-- TRY IT --
Find out how many lines of the material contain the string "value" and give only that figure.

****

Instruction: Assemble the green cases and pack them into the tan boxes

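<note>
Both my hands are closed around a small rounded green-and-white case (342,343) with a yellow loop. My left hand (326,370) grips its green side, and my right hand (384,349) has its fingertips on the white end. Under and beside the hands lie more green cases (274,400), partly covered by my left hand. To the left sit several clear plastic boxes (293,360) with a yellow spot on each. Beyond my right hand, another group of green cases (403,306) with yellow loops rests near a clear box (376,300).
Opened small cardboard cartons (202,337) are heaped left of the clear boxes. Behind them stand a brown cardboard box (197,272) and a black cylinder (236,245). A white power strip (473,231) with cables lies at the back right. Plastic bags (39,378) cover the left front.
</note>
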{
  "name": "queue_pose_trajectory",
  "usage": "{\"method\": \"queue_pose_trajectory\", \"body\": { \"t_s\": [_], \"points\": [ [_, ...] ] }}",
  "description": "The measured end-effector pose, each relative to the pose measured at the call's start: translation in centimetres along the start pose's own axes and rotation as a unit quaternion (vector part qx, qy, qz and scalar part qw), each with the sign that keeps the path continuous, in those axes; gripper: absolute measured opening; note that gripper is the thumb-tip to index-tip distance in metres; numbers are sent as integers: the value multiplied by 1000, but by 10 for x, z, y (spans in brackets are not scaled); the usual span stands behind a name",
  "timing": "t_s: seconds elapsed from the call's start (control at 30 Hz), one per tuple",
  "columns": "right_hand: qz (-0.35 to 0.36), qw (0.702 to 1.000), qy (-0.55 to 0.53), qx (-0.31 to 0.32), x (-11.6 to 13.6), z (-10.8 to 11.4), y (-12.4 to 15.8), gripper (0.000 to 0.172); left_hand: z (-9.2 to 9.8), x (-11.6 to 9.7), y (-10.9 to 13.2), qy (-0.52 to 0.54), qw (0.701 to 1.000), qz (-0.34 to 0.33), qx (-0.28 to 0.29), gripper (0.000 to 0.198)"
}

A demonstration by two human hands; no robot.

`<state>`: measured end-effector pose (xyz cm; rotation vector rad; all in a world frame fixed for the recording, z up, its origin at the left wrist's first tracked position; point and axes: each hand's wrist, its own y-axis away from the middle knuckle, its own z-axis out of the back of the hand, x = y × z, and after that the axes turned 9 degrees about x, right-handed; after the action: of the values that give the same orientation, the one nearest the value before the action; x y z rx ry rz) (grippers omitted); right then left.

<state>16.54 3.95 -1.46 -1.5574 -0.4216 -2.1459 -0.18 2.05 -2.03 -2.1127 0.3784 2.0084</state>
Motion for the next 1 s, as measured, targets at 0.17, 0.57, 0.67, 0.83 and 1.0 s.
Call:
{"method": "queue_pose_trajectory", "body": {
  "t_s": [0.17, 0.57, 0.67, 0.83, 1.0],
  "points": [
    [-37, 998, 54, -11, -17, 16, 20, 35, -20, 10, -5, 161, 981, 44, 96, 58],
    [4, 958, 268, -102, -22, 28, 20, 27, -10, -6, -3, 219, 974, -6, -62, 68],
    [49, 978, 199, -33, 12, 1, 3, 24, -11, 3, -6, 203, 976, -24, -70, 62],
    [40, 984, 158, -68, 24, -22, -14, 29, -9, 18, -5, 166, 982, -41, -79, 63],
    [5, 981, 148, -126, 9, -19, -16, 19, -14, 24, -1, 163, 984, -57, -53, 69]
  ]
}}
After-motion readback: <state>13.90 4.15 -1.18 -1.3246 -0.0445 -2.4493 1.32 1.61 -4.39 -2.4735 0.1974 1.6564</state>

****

-- WRITTEN ANSWER --
2